1. I make everything a game for my son to make transitioning from one activity to another easier. For instance, he doesn’t want to stop playing to go take a bath, so we say bye to his toys and look for his ducky. We’ll look under random objects and he says, “Silly mommy, ducky is in the bathroom” and all of a sudden he’s ready to get in the bath. It’s fun for me to see his absolute glee versus the screaming that would typically ensue. When he starts getting impatient if we are out somewhere, we also play “I Spy” and that always buys me time.
2. We have been following the Montessori method since my son was born. We keep a few toys out, and the rest are in the closet — we rotate them periodically and it’s like a new toy each time. Our system is not as streamlined as it used to be, but we still follow the same principle. I used Montikids and Lovevery and could not be happier with how well this worked for us.
3. I have struggled with my mental health for so many years now that I make it a priority to do something for myself every day. Some days that’s a cat nap or some mindless TV watching, and other days it’s Qigong and pilates.
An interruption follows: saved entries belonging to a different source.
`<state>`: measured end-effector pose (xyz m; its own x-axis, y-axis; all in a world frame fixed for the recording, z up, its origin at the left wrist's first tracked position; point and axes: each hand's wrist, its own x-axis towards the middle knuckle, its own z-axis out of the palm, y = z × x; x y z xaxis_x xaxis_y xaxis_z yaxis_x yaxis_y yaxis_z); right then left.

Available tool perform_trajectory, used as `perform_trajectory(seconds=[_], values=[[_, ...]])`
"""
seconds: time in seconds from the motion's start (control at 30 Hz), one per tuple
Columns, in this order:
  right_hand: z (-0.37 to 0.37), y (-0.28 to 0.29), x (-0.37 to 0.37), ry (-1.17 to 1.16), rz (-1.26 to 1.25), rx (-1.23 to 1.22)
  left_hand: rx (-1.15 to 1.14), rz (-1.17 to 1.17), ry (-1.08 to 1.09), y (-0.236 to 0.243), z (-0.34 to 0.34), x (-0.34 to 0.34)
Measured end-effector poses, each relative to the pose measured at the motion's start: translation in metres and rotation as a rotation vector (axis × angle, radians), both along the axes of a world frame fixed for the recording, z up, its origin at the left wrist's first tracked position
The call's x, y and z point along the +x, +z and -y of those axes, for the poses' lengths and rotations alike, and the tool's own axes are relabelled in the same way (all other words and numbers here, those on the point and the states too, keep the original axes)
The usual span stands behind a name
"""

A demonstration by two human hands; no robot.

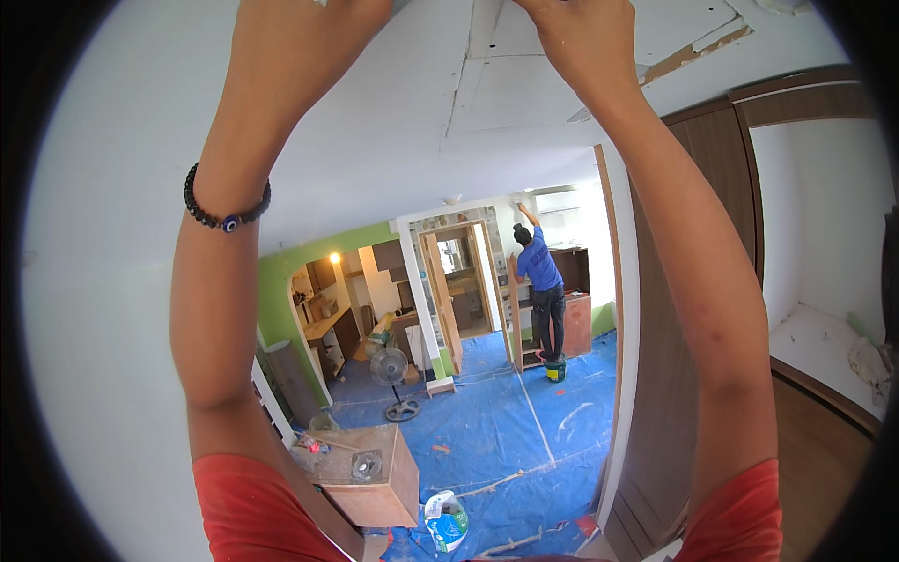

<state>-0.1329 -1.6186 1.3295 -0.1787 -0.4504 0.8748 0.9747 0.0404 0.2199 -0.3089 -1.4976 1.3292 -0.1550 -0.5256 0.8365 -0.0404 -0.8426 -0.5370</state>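
Both my arms are raised toward the white ceiling point(412, 103), which has seam lines and cut panel edges. My left hand point(314, 28) is at the top edge of the view, with its fingers cut off by the frame. A black beaded bracelet point(229, 221) with a blue eye bead circles my left wrist. To its right, my right hand point(590, 28) is also near the ceiling, its fingers mostly out of view. Between the hands runs a cracked panel joint point(459, 89). Whether either hand holds anything is hidden.
A person point(538, 272) in blue stands on a bucket point(555, 372), reaching up a far wall. Blue sheeting point(487, 403) covers the floor. Below are a fan point(390, 370), a wooden cabinet point(393, 482) and a white tub point(446, 521). A brown wardrobe point(698, 281) stands at right.
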Motion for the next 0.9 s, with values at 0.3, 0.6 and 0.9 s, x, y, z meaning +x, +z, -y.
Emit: perform_trajectory(seconds=[0.3, 0.6, 0.9], values=[[0.001, 0.004, 0.007, -0.142, 0.090, 0.036, -0.028, 0.171, -0.036, 0.000, 0.008, 0.014], [0.000, 0.009, 0.023, -0.143, 0.230, 0.044, -0.037, 0.294, 0.101, -0.001, 0.021, 0.021], [-0.003, -0.004, 0.001, 0.169, 0.122, -0.050, 0.344, 0.702, 0.276, -0.020, -0.007, 0.072]])
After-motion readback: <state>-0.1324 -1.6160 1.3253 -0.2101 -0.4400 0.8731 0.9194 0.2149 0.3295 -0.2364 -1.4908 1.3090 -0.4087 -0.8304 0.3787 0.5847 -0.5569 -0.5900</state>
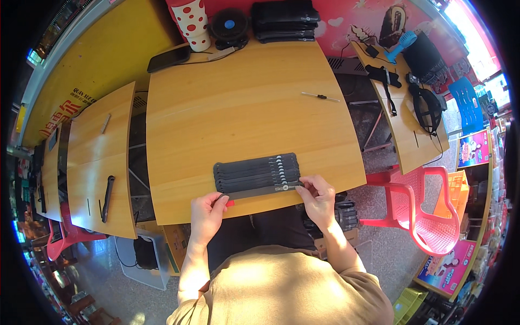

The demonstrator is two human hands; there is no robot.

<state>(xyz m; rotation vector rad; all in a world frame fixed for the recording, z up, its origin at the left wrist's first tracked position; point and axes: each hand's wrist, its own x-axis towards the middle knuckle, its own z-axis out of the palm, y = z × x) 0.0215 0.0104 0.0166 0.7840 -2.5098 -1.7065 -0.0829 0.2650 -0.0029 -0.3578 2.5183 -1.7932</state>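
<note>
Both of my hands are at the near side of a wooden table [233, 108], closed on a long flat black piece [254, 192] with a silver fitting near its right end. My left hand [207, 215] pinches the left end between thumb and fingers; a small red bit [230, 203] shows by that thumb. At the other end, my right hand [318, 197] grips close to the silver fitting. Just beyond lies a row of several similar black pieces [246, 168], side by side, with silver fittings toward their right ends. What exactly the pieces are, I cannot tell.
A thin rod [320, 97] lies at the table's right. Along the back stand a red-dotted white cup [192, 24], a black fan [229, 27], stacked black packs [285, 20] and a phone-like black slab [168, 58]. A pink chair [420, 206] stands at right.
</note>
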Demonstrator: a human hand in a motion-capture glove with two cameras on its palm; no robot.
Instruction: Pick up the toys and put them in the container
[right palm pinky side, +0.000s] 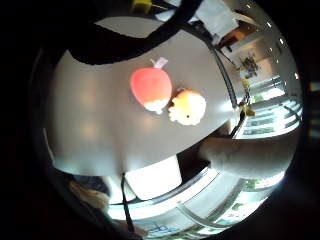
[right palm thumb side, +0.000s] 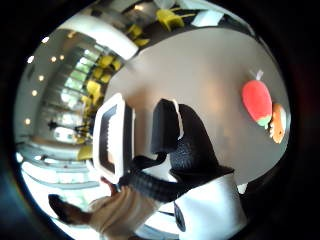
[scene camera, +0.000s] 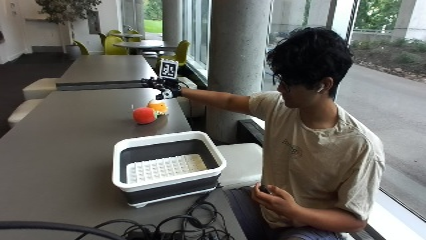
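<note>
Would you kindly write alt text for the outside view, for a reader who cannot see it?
A seated person stretches their gloved right hand out above a red toy and an orange toy lying side by side on a long grey table. Nearer the camera on that table stands an empty white-rimmed container; the bare hand rests in the person's lap.

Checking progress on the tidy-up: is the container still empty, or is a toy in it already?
Empty. The outside view shows only the bare white grid floor inside the container; the red toy and the orange toy both lie on the table beyond it.
</note>
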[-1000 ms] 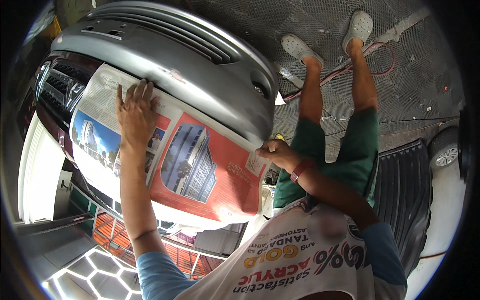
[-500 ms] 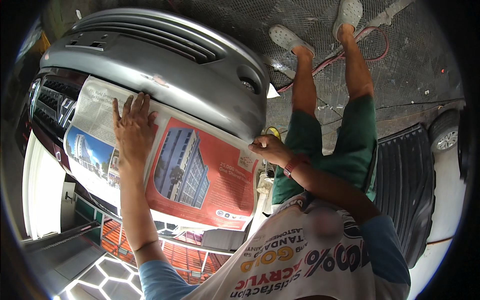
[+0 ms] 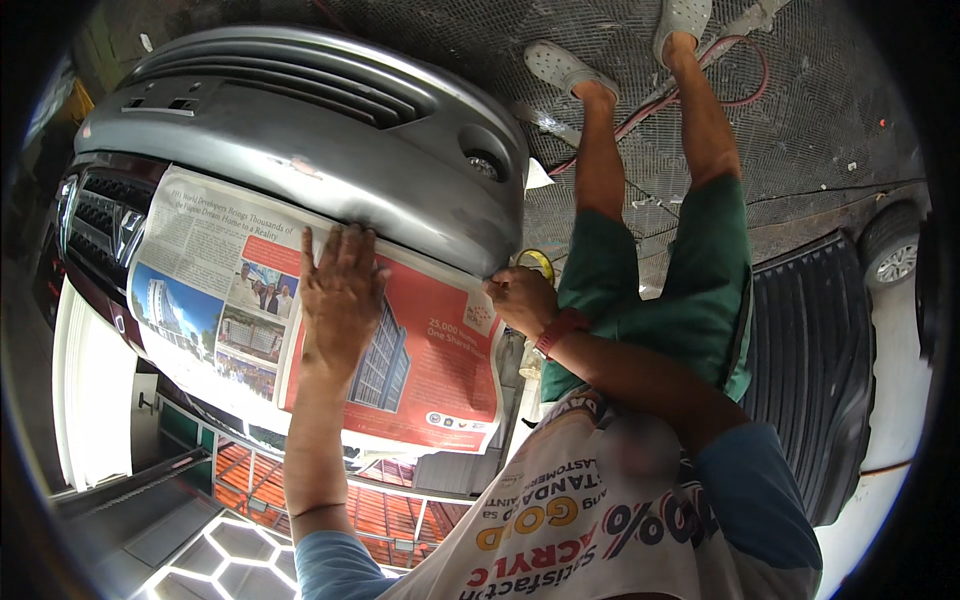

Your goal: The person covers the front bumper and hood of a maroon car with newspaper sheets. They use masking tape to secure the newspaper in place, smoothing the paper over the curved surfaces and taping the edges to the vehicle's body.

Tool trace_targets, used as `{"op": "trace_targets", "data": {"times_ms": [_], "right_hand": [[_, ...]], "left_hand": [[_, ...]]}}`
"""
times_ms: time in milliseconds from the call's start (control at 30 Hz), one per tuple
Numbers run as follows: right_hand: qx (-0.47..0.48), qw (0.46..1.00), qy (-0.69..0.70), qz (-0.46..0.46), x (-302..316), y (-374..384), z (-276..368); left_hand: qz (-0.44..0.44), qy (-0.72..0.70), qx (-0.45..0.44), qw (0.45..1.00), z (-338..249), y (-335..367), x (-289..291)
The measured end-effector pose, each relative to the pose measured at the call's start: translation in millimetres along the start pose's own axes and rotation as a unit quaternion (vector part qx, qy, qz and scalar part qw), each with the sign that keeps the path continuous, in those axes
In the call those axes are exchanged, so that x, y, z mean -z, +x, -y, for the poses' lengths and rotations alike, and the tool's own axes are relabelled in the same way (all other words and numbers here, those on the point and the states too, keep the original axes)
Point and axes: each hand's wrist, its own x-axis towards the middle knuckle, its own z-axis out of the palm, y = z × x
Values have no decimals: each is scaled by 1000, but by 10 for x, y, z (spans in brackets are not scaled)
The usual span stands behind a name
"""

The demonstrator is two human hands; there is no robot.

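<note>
A printed newspaper sheet with a red advertisement lies against the car front, its top edge running along the lower side of a grey bumper. My left hand is flat on the sheet near that top edge, fingers stretched and slightly spread. At the sheet's upper right corner, beside the bumper's end, my right hand has its fingers pinched together on the paper's edge. A red band circles my right wrist. The fingertips of that hand are partly hidden.
A yellow ring-shaped thing shows just behind my right hand. My legs in green shorts stand on a dark patterned floor, where a red hose lies. A black ribbed panel and a wheel are at right.
My left hand has slid right along the sheet, uncovering print and photos on its left part. My right hand stays at the corner, with its fingers more curled in.
</note>
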Motion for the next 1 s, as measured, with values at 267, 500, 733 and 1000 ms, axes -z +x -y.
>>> {"op": "trace_targets", "data": {"times_ms": [267,500,733,1000], "right_hand": [[-3,1000,-11,9,54,1,51],[-40,999,14,21,30,9,33],[-49,997,-10,60,-61,56,-183],[-15,993,19,114,94,126,-504]], "left_hand": [[49,-34,-20,998,-566,-119,-268],[101,-48,-38,993,-991,-207,-436],[180,-54,-52,981,-1376,-247,-537],[207,46,-93,973,-1661,-343,-718]]}}
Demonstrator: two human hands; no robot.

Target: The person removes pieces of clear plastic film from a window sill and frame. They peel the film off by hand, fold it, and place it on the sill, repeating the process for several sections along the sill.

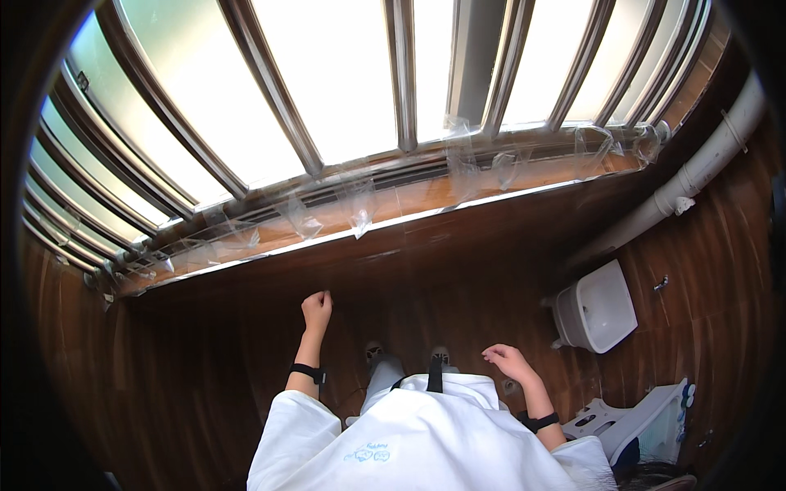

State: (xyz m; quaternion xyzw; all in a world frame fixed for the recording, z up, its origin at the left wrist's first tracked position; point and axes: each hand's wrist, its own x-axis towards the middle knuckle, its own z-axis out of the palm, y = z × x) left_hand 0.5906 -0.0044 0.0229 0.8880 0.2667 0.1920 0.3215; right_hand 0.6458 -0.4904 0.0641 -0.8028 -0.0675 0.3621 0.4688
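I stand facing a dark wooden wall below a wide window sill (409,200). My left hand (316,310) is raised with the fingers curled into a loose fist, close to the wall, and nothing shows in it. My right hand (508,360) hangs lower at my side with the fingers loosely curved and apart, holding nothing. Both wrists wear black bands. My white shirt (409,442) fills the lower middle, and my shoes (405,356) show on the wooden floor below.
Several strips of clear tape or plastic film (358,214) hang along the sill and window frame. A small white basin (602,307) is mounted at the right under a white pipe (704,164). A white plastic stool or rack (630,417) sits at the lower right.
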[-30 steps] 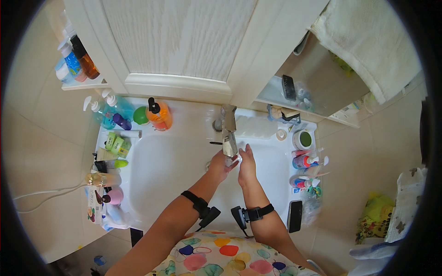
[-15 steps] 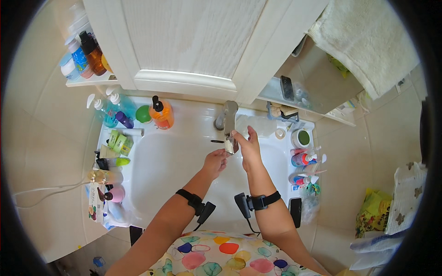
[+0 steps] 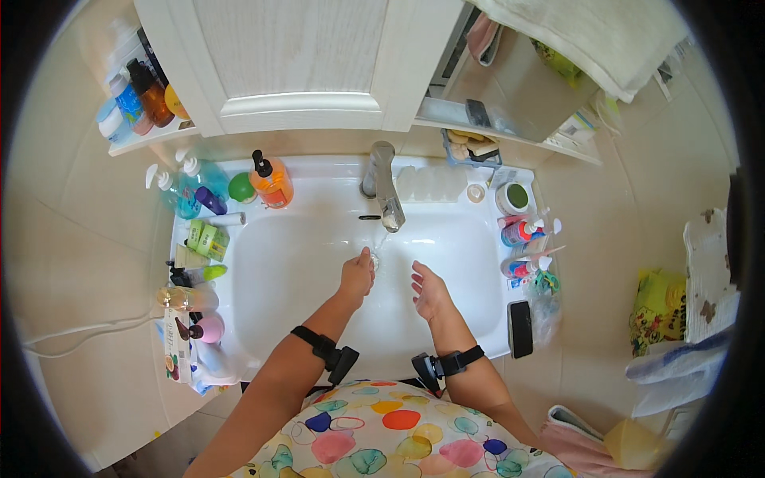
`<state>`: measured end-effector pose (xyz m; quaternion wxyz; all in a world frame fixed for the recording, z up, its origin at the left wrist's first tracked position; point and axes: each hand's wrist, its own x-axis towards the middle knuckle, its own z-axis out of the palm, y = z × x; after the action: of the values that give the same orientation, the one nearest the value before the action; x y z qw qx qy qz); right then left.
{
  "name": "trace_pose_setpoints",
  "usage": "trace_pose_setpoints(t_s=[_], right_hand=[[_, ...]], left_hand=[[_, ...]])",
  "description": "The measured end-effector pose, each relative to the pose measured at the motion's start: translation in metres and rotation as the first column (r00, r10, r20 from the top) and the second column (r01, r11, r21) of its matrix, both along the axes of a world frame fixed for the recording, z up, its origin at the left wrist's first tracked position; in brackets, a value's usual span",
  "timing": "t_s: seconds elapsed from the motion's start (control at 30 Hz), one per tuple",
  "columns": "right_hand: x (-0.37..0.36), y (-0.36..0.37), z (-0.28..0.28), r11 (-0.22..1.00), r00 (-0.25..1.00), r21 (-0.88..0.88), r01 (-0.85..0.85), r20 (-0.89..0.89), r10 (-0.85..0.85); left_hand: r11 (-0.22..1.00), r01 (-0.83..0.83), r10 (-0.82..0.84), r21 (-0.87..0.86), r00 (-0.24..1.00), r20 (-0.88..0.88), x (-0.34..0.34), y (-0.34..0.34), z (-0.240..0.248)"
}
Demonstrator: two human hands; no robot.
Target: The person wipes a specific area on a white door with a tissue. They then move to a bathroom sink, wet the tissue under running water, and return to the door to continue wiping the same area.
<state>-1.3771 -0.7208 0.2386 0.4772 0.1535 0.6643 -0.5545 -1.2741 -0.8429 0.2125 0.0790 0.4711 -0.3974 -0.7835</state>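
Note:
Water runs from the silver faucet (image 3: 386,191) into the white sink (image 3: 279,263). Beside the thin stream and the drain is my left hand (image 3: 358,275), turned side-on with its fingers loosely curved. Its palm is partly hidden, and I see nothing held in it. My right hand (image 3: 429,290) is open over the basin to the right of the stream, its fingers apart and nothing in them. Neither hand touches the faucet. Each forearm wears a black strap with a small device, the left strap (image 3: 323,348) and the right strap (image 3: 446,365).
On the left rim stand an orange pump bottle (image 3: 272,185), blue pump bottles (image 3: 185,195) and several tubes. A round jar (image 3: 514,197), small bottles (image 3: 522,233) and a black phone (image 3: 520,329) line the right side. A white cabinet door (image 3: 295,56) overhangs the back.
My right hand has let go of the faucet and moved down over the basin. The left hand has drawn back from the spout too. Water now flows, and the view has shifted slightly.

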Motion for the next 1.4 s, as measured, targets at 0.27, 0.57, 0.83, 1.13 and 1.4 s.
trace_pose_setpoints(t_s=[0.27,0.57,0.83,1.13,1.4], right_hand=[[0.041,0.008,-0.028,1.0,0.991,-0.01,-0.007,0.132,0.008],[0.053,-0.008,-0.022,0.783,0.846,-0.6,-0.161,0.324,0.423],[0.022,-0.001,-0.017,0.672,0.813,-0.708,-0.218,0.25,0.526],[0.013,0.008,-0.041,0.615,0.584,0.039,-0.788,-0.272,0.765],[0.033,0.018,-0.018,0.526,0.49,0.033,-0.85,-0.319,0.811]], left_hand=[[0.999,-0.016,0.015,-0.044,1.0,-0.016,0.022,0.019,-0.01],[0.248,0.109,-0.14,-0.963,0.987,0.076,0.05,0.038,-0.005],[0.384,0.207,-0.106,-0.9,0.978,0.18,0.095,0.079,0.03],[0.447,0.377,-0.025,-0.811,0.912,0.41,0.134,0.115,0.056],[0.223,0.501,0.25,-0.837,0.8,0.545,0.117,0.133,0.037]])
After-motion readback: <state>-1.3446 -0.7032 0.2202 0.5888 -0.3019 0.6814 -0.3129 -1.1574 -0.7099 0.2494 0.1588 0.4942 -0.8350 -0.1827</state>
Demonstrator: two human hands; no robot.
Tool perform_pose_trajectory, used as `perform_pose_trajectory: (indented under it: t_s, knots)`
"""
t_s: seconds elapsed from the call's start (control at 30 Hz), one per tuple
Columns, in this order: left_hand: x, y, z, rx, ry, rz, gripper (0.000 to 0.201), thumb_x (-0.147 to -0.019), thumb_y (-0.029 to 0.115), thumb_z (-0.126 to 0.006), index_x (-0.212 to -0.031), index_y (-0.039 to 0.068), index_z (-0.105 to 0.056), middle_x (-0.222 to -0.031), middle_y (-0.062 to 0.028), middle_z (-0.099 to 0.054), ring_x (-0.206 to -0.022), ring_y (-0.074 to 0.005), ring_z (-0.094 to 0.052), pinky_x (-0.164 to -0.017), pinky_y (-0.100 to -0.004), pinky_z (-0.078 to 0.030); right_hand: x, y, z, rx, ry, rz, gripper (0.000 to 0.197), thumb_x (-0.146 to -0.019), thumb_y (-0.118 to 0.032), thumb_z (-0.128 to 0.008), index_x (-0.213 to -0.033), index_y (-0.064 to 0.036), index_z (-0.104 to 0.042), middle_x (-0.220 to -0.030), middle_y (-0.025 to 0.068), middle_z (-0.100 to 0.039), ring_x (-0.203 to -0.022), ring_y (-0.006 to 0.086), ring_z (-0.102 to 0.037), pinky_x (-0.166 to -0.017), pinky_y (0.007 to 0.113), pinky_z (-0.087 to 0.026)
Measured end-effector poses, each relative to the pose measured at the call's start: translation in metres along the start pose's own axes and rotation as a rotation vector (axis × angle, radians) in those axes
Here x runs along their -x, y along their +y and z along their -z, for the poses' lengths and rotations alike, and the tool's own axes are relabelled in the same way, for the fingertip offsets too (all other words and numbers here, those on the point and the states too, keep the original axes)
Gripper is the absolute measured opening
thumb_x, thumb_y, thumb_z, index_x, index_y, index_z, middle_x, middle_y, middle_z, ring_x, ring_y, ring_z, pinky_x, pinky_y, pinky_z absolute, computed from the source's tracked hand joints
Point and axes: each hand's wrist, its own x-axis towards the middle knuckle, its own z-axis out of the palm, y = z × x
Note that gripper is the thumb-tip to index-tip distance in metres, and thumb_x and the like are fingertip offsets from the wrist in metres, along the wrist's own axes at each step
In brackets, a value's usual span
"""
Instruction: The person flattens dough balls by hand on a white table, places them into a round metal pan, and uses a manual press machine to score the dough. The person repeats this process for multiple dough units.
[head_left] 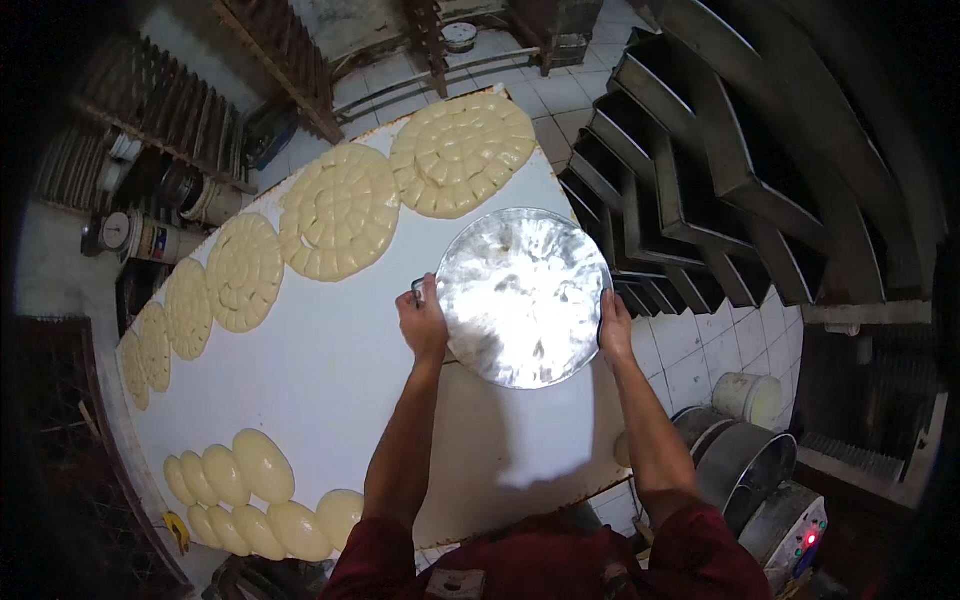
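Note:
A round shiny metal tray (522, 295) sits tilted over the right side of a long white table (330, 390). My left hand (423, 322) grips its left rim, fingers curled over the edge. On the opposite rim my right hand (614, 328) holds the tray too. Just beyond the tray lies a round scored dough disc (462, 152), pressed into small segments. More such discs (338, 212) run in a row along the table's far edge toward the left.
Several smooth dough balls (245, 490) cluster at the table's near left corner. Dark metal shelving (720, 170) rises close on the right. Metal pots (745, 465) and a white bucket (750, 395) stand on the tiled floor at lower right. Wooden racks (180, 110) line the far left.

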Motion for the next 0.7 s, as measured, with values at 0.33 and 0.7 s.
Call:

It’s sometimes overwhelming for me to even take 10 minutes off, but I make sure to spare at least a few minutes to be calm.
4. Periodic brain dumps — it can be 10 minutes or 30 minutes, but make sure to set a timer. I make four categories: Rohan, Hava, home, and miscellaneous (yes, I fall under miscellaneous). This has been working really well for me. I’m still behind on my to-do list, but I feel less overwhelmed by it.
5. The best mom hack is learning to be OK with not doing it all. Even with the tons of tips and tricks I’ve implanted in my life, things still tend to fall between the cracks, and that’s OK!
Mownika Chawla is The Everymom…
Last Netflix show you binged? Friends — for the millionth time!
Beauty product you can’t live without? Augustinus Bader The Rich Cream
Favorite Hava product? Sachi set! Being a boy mom, it’s nice to have a unique set to mix and match. We use it so much.
Dream vacation spot? An overwater villa in the Maldives
Favorite way to wind down after a long day? Watching TV with my husband
Your camera roll is full of… my two babies, Rohan and Hava
Most embarrassing mom moment? Any time Rohan lifts up my skirt or shirt in public!
Favorite family tradition? Not exactly a tradition, but Rohan’s bedtime routine is so calming and the three of us feel so connected during that time every day.
If you could have lunch with any woman, who would it be and why? Eva Chen! I really admire how she forged her own path. I think that would be a fun lunch!